A few minutes later, the six ten-rouble gold coins that had been stacked and wrapped together in sticky black tar paper in the cavity inside the heel were safe in the pocket of his overcoat and Trotsky was busy repairing as best he could the damage he had inflicted on his boot. In the heel of his other boot was another sixty roubles: in its sole, a false passport. Having more than sufficient money for what he needed to do that day, he let them remain hidden where they were. Giving the heel a final tap with the handle of the knife, he slipped the boot on and stood up. The heel still felt precarious, but he thought that it might last him until he had reached the general store. Buttoning up his overcoat, he looked carefully around the room. Everything was as it should be: the bed made; the knife hidden from view within a slit in the mattress.
He took a step and felt the heel give a little more. Behind the door stood a walking stick that the Hospital Administrator had insisted he should use. The day before, he had viewed it with suspicion, not wishing to overplay the extent of his condition, but now he was grateful for its support. Pushing the chair out of the way he opened the door and shuffled out of his room, placing as little weight as he could upon his left foot as he made his way along the corridor to the top of the staircase.
It was probable that he would lose the heel before he reached the main road but it was a necessary risk. He cheered himself up with the thought that nobody would suspect a man with such a shambling gait to be laying plans for escape. Aware that his appearance had already been noted by the waiting guard below, he carefully began to negotiate the first step on the stair way that led down to the ground floor and the street.
This was not his first outing since his transfer to the hospital. The afternoon before, he had taken a short walk, no further than to the library and back. It had been sufficient to corroborate Sverchkov’s report. There was indeed a door that would give him access to the Quarter but, like the window outside his room, it struck him as being of little use. He knew neither the ghetto nor which, if any, of its inhabitants to trust. Dismissing the door from his mind, he had passed the time talking to the librarian while he “rested” from the exertion of his exercise. Maslov had been preparing his antiquated press, prior to printing the programmes for the forthcoming amateur dramatic production, of which – if the playbill was to be believed – he appeared to be the leading light. As he watched him work, squaring the paper for the guillotine and brushing the type block with rich black ink, Trotsky felt all the old excitement well up inside him. What he could not achieve in a place like Berezovo if he was free and had a printing press! It was all he could do to prevent himself tearing off his jacket and lending a hand.

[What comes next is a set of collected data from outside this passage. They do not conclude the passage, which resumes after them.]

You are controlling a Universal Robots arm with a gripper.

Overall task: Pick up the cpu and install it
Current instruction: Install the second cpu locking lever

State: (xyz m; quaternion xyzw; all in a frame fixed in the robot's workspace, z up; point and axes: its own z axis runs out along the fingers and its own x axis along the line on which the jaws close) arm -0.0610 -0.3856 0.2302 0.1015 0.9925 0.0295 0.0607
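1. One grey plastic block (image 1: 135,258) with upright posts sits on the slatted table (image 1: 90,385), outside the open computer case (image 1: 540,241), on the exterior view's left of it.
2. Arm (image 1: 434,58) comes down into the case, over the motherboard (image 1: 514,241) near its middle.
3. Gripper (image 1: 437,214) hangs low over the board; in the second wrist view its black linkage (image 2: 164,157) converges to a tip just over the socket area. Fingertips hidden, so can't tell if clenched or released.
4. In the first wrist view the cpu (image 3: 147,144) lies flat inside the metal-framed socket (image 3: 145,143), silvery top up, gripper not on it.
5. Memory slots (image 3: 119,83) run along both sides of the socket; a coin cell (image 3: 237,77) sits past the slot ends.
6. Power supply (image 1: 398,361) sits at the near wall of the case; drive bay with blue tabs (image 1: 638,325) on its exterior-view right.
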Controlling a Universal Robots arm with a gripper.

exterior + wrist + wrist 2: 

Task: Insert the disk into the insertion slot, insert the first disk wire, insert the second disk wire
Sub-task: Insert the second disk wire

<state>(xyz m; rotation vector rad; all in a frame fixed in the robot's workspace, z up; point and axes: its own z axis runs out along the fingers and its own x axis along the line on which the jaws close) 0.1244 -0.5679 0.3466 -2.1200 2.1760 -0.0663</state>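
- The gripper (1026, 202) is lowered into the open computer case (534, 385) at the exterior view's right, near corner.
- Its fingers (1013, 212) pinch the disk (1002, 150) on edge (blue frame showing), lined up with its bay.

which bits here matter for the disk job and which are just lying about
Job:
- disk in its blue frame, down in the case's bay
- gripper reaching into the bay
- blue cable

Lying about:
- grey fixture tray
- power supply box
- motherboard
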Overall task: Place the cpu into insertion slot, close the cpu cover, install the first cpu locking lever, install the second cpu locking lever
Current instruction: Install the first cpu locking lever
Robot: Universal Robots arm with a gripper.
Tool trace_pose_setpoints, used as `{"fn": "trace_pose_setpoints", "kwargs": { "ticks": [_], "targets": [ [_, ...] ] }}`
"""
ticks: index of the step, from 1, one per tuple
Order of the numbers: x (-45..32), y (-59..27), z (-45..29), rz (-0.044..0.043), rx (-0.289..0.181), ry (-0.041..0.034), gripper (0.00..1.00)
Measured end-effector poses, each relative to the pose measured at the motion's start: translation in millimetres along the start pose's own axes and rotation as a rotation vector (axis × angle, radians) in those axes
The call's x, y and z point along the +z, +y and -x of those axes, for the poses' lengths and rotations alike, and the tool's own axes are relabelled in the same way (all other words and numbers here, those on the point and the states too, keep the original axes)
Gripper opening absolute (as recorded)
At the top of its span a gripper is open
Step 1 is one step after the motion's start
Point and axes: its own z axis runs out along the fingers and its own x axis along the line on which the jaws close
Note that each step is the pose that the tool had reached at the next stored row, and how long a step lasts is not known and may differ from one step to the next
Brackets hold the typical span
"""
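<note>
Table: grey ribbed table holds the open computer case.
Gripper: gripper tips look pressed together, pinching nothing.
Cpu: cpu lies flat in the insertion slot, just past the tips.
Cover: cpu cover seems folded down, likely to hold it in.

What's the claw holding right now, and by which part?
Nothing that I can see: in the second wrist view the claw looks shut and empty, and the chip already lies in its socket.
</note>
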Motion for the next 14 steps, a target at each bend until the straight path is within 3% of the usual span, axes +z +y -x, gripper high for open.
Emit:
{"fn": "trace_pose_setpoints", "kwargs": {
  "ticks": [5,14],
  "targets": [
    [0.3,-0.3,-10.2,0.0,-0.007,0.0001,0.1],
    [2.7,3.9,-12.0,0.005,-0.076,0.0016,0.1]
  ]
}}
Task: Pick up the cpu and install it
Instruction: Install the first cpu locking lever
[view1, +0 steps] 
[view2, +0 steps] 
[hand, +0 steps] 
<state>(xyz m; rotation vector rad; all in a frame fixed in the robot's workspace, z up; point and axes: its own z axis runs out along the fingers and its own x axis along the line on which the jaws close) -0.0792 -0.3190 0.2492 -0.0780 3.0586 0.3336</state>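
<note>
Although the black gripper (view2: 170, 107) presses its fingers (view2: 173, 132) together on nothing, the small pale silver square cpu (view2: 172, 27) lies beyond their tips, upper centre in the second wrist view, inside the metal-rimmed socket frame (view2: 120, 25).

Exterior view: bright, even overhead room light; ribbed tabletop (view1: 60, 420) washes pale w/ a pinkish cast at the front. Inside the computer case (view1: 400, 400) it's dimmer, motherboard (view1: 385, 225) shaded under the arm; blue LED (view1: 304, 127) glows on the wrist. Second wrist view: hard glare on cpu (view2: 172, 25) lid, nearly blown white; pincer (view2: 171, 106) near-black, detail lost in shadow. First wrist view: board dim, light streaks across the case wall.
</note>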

At the back of his mind, something about the librarian picked at his memory. It was nothing that Maslov had said or done, but more the way he worked, with fancy little gestures; a minor alteration here, a redundant flourish there. At the time, he could not put his finger on what it was that bothered him about the man, but now, as he hobbled down Hospital Street, it suddenly came to him, out of nowhere. The Librarian Maslov bore a striking resemblance to the speculator Kalinosky. Despite his predicament – the heel seemed to be growing looser with every step – he permitted himself a small smile as he thought of the last time he had seen “The Crazy Man”.
In the dying months of 1905 he and Natalya had been living undercover in Petersburg as a married couple using the name of “Vikentiev”. She had gone to him on the day of her release under the October amnesty and it was as “Madame Vikentieva” that she had taken comfortable rooms with him in Kalinosky’s townhouse. Comrades had tried to persuade them to separate but they had refused. He could see now that, from a security perspective, a separation would have made sense: they had become mutually dangerous, but it had already seemed too late for such considerations. As the drama of the last fifty days of the St Petersburg Soviet of Workers’ Deputies had unfolded life had become more intense and quite different from their former existence in Paris or Geneva. Knowing that they were at the centre of events and aware that each day could be their last they had felt alive and possessed with power.